Tami L. Mark, PhD Senior Director, Behavioral Health Financing and Quality Measurement RTI International

Opioid Use Disorder Drugs: Removing Need for Prior Authorization Can Save Money in the Long Run

MedicalResearch.com Interview with:

Tami L. Mark, PhD Senior Director, Behavioral Health Financing and Quality Measurement RTI International

Dr. Mark

Tami L. Mark, PhD
Senior Director, Behavioral Health Financing and Quality Measurement
RTI International 

MedicalResearch.com: What is the background for this study?
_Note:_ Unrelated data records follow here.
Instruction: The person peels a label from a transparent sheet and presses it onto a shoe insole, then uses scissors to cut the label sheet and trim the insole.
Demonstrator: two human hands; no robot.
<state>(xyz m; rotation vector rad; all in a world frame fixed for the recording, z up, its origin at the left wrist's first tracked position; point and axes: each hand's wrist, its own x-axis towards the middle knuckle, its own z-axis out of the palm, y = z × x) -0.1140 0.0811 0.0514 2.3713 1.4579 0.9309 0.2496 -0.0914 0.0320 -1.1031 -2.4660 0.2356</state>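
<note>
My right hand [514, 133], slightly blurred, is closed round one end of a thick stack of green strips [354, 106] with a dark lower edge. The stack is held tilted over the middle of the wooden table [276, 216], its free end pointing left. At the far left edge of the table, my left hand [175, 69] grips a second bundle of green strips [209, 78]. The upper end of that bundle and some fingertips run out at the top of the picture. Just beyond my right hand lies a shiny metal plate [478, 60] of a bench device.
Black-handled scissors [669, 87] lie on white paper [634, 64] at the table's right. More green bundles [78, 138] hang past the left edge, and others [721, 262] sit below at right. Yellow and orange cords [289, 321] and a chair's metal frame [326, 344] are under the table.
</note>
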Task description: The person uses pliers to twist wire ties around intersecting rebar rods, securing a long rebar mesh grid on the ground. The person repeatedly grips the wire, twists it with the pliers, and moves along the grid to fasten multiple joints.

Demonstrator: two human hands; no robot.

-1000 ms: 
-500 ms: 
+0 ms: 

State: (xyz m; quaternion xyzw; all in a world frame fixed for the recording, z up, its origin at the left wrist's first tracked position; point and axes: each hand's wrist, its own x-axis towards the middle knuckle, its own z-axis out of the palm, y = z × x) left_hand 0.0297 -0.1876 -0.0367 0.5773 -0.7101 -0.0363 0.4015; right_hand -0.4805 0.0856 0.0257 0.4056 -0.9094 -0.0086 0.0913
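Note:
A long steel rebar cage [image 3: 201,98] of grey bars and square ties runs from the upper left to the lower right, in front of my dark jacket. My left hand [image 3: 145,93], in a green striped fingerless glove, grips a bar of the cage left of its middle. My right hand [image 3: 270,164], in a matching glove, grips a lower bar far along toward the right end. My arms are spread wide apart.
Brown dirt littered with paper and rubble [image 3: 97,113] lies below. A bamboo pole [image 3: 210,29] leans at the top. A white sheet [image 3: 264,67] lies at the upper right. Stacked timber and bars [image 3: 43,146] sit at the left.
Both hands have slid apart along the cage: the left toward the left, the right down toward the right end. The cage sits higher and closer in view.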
Response: There are effective medications to treat opioid use disorder. Federal and state policymakers have tried to improve access to these medications. However, medications to treat opioid use disorders are still often subject to prior authorization. Studies of other medications finds that prior authorization can reduce access.

This study looked at whether removing prior authorization in Medicare Part D plans was associated with increases in the use of medications to treat opioid use disorder. 

MedicalResearch.com: What are the main findings?

Response: We found a significant increase in both the total number of prescriptions filled as well as the number of persons filling new prescriptions for opioid use disorder medications after prior authorization was removed.  We also found that removing prior authorization for medications to treat opioid use disorder was associated with significant decreases in inpatient admissions and emergency department visits, which are costly health care events. Moreover, we found that that on average cost savings associated with fewer inpatient admissions and emergency department visits more than compensated for the increases in prescription drug spending associated with more people taking medications to treat their opioid use disorder.

MedicalResearch.com: What should readers take away from your report?

Response: Health insurance plans use tools like prior authorization as cost control measures. Our study confirms that the use of prior authorization may in fact reduce expenditures for medications to treat opioid use disorder. However, this comes at a significant cost in terms of the health and well-being of persons with opioid use disorder who are more likely to be hospitalized or go to the emergency room when access to medications to treat opioid use disorders is limited.

Moreover, this study suggests that there is a real missed opportunity to achieve cost savings on the medical expenditure side. So there is a strong public health and economic argument in favor of relaxing restrictions to access medications to treat opioid use disorder.

MedicalResearch.com: What recommendations do you have for future research as a result of this work?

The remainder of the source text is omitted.